Mais l’intérêt majeur de l’arrêt tient à l’examen substantiel des risques. Le Conseil d’État distingue les trois substances et mobilise des données actualisées pour justifier l’interdiction :
-
Pour le sulfoxaflor, il rappelle que l’interdiction européenne de 2022 (hors serres permanentes) ne suffit pas à annuler les mesures nationales, dès lors que les risques en plein champ demeurent. Il s’agit d’une interprétation exigeante du principe de subsidiarité environnementale.
-
Pour la flupyradifurone, le juge cite un avis de l’EFSA (2022) et un rapport grec (2023), faisant état d’un risque non exclu pour les abeilles, notamment les espèces sauvages (Megachile rotundata), trop souvent absentes des évaluations classiques.
-
Pour l’acétamipride, enfin, le Conseil s’appuie sur un avis de l’EFSA du 15 mai 2024 : cette substance est désormais soupçonnée de neurotoxicité développementale, sur la base d’études signalant la présence de métabolites chez des enfants atteints de cancers lymphoïdes. L’EFSA recommande une réduction de la dose journalière admissible par cinq et une révision de 38 limites maximales de résidus.
Ces éléments, bien que postérieurs au décret, confirment selon le juge la nécessité de maintenir l’interdiction, en l’absence d’erreur manifeste d’appréciation. Le Conseil d’État agit ici comme gardien rigoureux du principe de précaution, sans céder à la pression d’une expertise incertaine.
II. Le législateur, les filières et les dérogations : la revanche du compromis
Alors que la décision du Conseil d’État s’impose par sa rigueur, un projet de loi parlementaire adopté par le Sénat en janvier 2025, rejeté par l’Assemblée nationale mais désormais en commission mixte paritaire, prévoit de réintroduire temporairement l’acétamipride. Cette « proposition Duplomb » répond aux demandes des betteraviers et vise à garantir la compétitivité de certaines cultures.
Mais comment comprendre que le Parlement envisage d’autoriser ce que le juge administratif interdit précisément pour cause de danger sanitaire et environnemental ?
Il faut ici pointer une tension structurelle dans la gouvernance environnementale française :
-
Le juge applique le droit de l’Union, la Charte de l’environnement, et s’appuie sur l’expertise indépendante (EFSA) pour interdire.
-
Le législateur, en revanche, cède parfois à des logiques sectorielles, et cherche des compromis économiques en créant des régimes d’exception.

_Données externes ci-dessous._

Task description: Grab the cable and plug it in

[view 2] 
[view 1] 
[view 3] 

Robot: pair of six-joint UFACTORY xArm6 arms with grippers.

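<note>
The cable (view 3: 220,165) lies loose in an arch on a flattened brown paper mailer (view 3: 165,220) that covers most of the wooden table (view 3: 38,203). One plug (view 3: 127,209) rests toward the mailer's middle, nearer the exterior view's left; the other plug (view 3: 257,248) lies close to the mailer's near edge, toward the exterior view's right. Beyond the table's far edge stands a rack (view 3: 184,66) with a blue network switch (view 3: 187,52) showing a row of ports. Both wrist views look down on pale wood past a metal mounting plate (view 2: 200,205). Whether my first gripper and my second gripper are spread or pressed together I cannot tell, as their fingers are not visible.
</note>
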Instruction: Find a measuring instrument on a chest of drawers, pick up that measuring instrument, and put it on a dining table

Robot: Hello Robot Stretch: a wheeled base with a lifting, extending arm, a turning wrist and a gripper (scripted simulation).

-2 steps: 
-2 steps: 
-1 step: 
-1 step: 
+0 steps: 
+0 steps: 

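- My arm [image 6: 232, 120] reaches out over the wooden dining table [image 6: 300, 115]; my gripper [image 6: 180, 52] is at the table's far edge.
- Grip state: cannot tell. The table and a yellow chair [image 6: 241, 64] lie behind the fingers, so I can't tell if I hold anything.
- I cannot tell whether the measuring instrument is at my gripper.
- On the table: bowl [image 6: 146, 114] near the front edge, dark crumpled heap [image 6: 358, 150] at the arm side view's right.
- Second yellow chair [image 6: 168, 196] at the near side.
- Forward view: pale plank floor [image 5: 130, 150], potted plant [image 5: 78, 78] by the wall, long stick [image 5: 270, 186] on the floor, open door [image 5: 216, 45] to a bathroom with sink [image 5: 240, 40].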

Le résultat est une instabilité normative préoccupante. La mesure de précaution validée juridiquement peut être contournée politiquement. L’État parle avec deux voix : celle du juge qui protège, et celle du législateur qui aménage.
Ce double discours affaiblit l’autorité du droit environnemental. Si la dérogation parlementaire entre en vigueur, elle videra la jurisprudence de sa portée, et enverra un signal confus aux producteurs, aux ONG et aux juridictions. Le droit deviendra un champ de bataille plus qu’un cadre de protection.
Conclusion : précaution ou compromission ?
L’affaire des néonicotinoïdes illustre une crise plus large : celle de la cohérence de l’État en matière environnementale. La décision du Conseil d’État du 5 juin 2025 est exemplaire : fondée, rigoureuse, informée par la science. Mais elle pourrait être neutralisée par la loi, au risque de transformer le principe de précaution en simple variable d’ajustement.
À l’heure où la transition écologique exige clarté, fermeté et responsabilité, la contradiction entre interdiction juridictionnelle et dérogation politique devient intenable. Il est urgent de réconcilier le droit, la science et la décision publique. Car sinon, c’est la confiance dans l’État de droit qui vacille, et avec elle, la promesse de protection qu’il doit à ses citoyens comme à son environnement.